- [ACTIVITY] Would you repeat every line below exactly, please?

.....

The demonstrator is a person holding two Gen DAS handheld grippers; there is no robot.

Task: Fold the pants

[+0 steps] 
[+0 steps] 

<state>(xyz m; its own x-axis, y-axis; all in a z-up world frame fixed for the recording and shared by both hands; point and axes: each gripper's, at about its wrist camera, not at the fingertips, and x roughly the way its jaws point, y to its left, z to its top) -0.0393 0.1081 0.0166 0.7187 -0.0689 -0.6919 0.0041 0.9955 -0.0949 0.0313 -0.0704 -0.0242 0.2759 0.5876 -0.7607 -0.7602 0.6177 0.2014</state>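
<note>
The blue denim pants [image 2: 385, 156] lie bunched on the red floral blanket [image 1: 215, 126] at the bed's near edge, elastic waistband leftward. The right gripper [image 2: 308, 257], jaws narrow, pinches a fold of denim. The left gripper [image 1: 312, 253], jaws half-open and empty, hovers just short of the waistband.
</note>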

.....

- [WRITTEN RESPONSE]
The demonstrator is a person holding two Gen DAS handheld grippers; there is no robot.

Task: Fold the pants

[+0 steps] 
[+0 steps] 

<state>(xyz m; its own x-axis, y-axis; all in a z-up world frame fixed for the recording and shared by both hands; point and axes: each gripper's, at about its wrist camera, not at the fingertips, and x roughly the way its jaws point, y to its left, z to its top) -0.0393 0.1081 0.0166 0.7187 -0.0689 -0.6919 0.0041 0.9955 -0.0949 0.0313 -0.0704 -0.0242 0.2759 0.5876 -0.7607 -0.7602 0.6177 0.2014</state>
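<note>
The blue denim pants [image 2: 385, 156] lie bunched on the red floral blanket [image 1: 215, 126] at the bed's near edge, elastic waistband leftward. The right gripper [image 2: 308, 257], jaws narrow, pinches a fold of denim. The left gripper [image 1: 312, 253], jaws half-open and empty, hovers just short of the waistband.
</note>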

This answer has been written out in full.